My Jam project was to use Trustfall to decouple the semver lint queries from the changes in the rustdoc JSON format version. In broad strokes, JSON format changes don't affect the data model semver queries are interested in — Rust functions, structs, fields etc. — so the Trustfall adapter can absorb format changes and prevent them from leaking through to the queries. More details in a future post!

This project was very successful: cargo-semver-checks version 0.12.0 includes this functionality, and none of the semver queries needed any changes whatsoever. From this version onward, each new cargo-semver-checks version will support at least the most-recent stable and beta Rust versions. Version 0.12.0 simultaneously supports three rustdoc format versions:

Unlimited-depth recursion in Trustfall queries

The @recurse directive is one of Trustfall's key improvements over GraphQL. For example, it allows queries like "What comments and replies up to 3 levels deep have been posted on HackerNews' top stories?" This isn't the same as nesting the reply edge in that query three times: that would give us all replies that are exactly 3 levels deep in the comment tree, instead of all comments at levels 0-3 inclusive.

When deploying Trustfall over a dataset, engineers don't need to worry about the complexity of implementing recursion over the edges (relations) in their data model. The Trustfall interpreter handles the execution of @recurse directives transparently, and the underlying dataset adapter sees only a series of non-recursive edge-traversal requests.

This outward-facing elegance comes at the cost of significant internal complexity within Trustfall. In fact, the internals that make @recurse work are the most complex code in the entire project, and are already the product of many months of painstaking work.

But my friend Bojan and I love to push the limits of what can be achieved. We wanted to further improve @recurse in two ways:

Several prototypes and lots of collaboration later, we have mostly achieved our objective: we have a draft PR containing a directly-optimal @recurse implementation that can support unlimited-depth recursion.

Our traces show the new implementation is more than twice as fast at delivering a query's first result compared to the existing @recurse execution approach. As the recursion depth increases, the new implementation's performance advantage grows proportionally — the more-than-2x improvement is a lower bound.

The best part: this is all without making any changes to the adapter interface used to plug in data sources into Trustfall. All Trustfall users would benefit from this improvement without needing to change even one line of query or data adapter code.

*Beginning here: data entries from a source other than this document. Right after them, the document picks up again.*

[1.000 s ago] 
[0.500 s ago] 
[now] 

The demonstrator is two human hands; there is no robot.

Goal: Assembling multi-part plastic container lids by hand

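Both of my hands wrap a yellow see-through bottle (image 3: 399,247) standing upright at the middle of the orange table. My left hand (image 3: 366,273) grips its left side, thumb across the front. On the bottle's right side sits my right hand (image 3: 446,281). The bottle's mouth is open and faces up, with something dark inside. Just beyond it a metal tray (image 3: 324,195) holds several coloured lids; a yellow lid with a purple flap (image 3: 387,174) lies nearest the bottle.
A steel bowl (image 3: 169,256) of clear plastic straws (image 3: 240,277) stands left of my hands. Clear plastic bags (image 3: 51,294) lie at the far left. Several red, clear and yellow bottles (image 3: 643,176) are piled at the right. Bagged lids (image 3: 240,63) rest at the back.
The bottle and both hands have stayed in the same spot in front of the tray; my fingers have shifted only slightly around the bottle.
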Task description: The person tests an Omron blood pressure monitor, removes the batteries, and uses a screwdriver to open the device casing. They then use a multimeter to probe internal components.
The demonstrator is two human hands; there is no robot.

This project was mostly successful. We had (rather ambitiously!) hoped to have the new implementation merged by the end of the Jam. However, Trustfall's thorough test suite revealed that our new code currently mishandles a particularly subtle edge case that can arise when recursing in particularly diabolical schemas.

We won't let one edge case deter us from our pursuit of optimal performance! But first, we need some rest after a week of thrilling jamming 😴

Thanks to Jamie Brandon for organizing the HYTRADBOI Jam! Participating was a lot of fun, and I am hoping there will be many more Jams to come.

This blog post includes joint work with Bojan Serafimov. However, any mistakes in this blog post are mine alone.